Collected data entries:
━━━

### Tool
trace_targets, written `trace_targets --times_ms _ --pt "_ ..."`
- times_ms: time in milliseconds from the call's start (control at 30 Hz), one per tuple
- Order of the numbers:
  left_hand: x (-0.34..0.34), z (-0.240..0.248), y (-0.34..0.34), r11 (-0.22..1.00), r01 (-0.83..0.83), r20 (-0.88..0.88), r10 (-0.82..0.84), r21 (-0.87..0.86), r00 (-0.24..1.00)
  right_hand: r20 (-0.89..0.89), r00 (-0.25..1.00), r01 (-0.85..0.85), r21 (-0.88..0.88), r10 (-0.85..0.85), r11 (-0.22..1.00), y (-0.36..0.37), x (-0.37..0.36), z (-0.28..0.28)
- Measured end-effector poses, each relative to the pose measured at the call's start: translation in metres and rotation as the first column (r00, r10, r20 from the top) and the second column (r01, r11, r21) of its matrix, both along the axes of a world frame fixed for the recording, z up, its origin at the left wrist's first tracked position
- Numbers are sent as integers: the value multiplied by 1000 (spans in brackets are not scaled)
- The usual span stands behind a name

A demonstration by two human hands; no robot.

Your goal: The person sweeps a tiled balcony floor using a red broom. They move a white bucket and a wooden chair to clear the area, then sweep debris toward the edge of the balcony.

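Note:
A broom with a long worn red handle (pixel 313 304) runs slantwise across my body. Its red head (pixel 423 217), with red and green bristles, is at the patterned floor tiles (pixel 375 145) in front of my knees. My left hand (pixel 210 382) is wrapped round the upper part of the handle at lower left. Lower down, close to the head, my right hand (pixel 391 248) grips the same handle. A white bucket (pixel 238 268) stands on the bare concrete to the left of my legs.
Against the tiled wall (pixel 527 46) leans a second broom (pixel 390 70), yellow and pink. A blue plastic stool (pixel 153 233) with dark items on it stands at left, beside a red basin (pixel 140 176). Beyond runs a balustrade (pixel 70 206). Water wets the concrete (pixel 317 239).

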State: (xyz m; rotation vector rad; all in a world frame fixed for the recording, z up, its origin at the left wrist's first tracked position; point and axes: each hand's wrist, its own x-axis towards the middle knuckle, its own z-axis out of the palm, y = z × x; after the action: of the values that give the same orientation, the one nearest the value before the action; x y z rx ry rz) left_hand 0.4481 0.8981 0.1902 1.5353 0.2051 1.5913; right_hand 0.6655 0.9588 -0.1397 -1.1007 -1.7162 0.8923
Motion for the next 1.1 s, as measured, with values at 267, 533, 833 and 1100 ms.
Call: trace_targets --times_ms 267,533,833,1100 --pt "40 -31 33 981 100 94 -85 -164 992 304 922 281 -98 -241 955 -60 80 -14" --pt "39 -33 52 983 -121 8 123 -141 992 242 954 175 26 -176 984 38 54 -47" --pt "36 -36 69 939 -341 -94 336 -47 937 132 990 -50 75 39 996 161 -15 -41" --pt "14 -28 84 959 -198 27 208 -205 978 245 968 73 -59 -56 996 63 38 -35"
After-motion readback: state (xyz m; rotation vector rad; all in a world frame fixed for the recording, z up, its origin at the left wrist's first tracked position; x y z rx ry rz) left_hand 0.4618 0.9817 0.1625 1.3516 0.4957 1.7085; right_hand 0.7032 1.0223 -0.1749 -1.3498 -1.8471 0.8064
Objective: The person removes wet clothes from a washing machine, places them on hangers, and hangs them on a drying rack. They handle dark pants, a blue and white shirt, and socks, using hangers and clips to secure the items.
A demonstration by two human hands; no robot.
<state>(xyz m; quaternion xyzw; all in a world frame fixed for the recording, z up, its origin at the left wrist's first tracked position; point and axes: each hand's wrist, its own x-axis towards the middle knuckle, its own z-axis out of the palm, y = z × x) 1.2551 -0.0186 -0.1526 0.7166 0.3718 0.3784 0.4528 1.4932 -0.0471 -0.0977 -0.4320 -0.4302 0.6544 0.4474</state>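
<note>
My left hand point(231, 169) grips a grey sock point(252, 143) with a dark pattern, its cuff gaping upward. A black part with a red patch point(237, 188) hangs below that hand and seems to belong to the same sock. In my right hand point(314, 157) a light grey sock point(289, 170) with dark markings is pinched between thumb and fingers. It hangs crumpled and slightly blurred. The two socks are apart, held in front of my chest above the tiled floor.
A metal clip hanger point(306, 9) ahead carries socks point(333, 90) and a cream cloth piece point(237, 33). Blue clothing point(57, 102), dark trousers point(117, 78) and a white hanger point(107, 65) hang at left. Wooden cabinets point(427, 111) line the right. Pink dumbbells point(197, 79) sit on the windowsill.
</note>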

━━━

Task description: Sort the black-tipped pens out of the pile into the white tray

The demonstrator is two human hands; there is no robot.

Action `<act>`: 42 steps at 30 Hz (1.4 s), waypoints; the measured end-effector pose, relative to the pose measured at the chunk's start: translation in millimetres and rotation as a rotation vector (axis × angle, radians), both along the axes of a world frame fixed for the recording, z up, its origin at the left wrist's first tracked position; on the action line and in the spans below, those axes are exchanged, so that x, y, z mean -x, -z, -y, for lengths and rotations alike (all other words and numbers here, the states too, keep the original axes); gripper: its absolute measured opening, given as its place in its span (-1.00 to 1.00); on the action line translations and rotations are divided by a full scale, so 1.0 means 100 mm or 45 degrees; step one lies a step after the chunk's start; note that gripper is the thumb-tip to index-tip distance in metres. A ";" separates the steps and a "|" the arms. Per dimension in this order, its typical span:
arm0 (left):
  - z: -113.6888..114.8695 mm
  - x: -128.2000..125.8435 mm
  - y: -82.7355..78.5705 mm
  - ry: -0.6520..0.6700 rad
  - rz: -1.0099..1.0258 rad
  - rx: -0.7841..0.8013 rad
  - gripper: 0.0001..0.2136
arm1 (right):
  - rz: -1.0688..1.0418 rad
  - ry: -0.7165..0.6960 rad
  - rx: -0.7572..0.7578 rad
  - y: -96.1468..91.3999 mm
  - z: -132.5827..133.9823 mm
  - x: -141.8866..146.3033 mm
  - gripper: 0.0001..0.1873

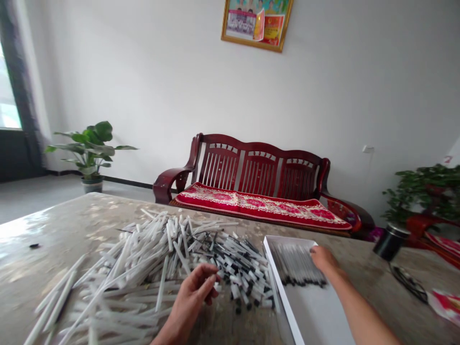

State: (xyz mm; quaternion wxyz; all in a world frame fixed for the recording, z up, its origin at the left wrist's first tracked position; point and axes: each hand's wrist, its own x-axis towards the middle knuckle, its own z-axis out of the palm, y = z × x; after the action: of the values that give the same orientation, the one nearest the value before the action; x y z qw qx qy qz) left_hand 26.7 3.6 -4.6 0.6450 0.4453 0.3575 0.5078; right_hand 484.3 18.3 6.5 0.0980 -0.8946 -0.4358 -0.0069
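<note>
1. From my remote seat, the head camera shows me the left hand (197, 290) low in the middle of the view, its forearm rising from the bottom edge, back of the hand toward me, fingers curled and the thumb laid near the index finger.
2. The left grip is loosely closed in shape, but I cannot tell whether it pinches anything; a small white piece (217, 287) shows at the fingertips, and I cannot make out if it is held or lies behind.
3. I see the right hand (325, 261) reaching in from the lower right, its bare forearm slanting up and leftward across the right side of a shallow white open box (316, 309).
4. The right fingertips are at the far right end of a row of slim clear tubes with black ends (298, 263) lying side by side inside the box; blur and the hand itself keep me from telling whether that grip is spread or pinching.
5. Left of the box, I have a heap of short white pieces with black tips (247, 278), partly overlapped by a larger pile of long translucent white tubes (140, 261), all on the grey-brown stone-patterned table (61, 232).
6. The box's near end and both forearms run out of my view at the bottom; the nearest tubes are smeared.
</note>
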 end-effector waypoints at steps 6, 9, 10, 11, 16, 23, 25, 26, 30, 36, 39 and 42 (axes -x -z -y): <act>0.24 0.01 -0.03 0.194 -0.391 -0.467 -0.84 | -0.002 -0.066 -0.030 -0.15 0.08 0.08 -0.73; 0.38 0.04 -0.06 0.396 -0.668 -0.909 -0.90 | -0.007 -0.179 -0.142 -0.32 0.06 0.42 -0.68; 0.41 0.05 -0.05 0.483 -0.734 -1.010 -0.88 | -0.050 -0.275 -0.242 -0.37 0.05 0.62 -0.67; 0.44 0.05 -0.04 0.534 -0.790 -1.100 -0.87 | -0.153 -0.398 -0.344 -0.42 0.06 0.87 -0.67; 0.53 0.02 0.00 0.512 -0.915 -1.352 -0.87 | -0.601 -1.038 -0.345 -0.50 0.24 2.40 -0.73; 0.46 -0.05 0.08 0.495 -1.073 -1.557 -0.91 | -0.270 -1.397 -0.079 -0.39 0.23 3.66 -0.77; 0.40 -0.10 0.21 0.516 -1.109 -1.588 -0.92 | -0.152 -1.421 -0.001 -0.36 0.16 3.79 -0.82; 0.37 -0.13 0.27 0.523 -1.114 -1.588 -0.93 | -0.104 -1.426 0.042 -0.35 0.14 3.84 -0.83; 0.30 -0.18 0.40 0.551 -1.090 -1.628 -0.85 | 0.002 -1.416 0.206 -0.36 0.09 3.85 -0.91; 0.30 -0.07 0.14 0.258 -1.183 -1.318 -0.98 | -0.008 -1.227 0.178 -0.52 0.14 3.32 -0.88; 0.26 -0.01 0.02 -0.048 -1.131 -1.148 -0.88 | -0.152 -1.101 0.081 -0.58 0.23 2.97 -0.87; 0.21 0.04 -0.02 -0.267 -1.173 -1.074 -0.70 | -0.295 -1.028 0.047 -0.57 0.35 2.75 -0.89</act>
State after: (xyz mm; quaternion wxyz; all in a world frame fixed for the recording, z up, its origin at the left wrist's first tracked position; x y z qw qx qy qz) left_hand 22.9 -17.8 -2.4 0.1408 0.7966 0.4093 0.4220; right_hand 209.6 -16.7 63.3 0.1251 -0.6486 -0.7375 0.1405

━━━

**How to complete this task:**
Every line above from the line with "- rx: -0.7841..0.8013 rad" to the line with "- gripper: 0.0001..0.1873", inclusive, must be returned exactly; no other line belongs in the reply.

**Response to this task:**
  - rx: -0.7841..0.8013 rad
  - gripper: 0.0001..0.2136
arm1 (right):
  - rz: -1.0688..1.0418 rad
  - ry: -0.7165..0.6960 rad
  - rx: -0.7572..0.7578 rad
  - y: -96.1468..91.3999 mm
  - z: -132.5827..133.9823 mm
  - x: -141.8866..146.3033 mm
  - gripper: 0.0001..0.1873

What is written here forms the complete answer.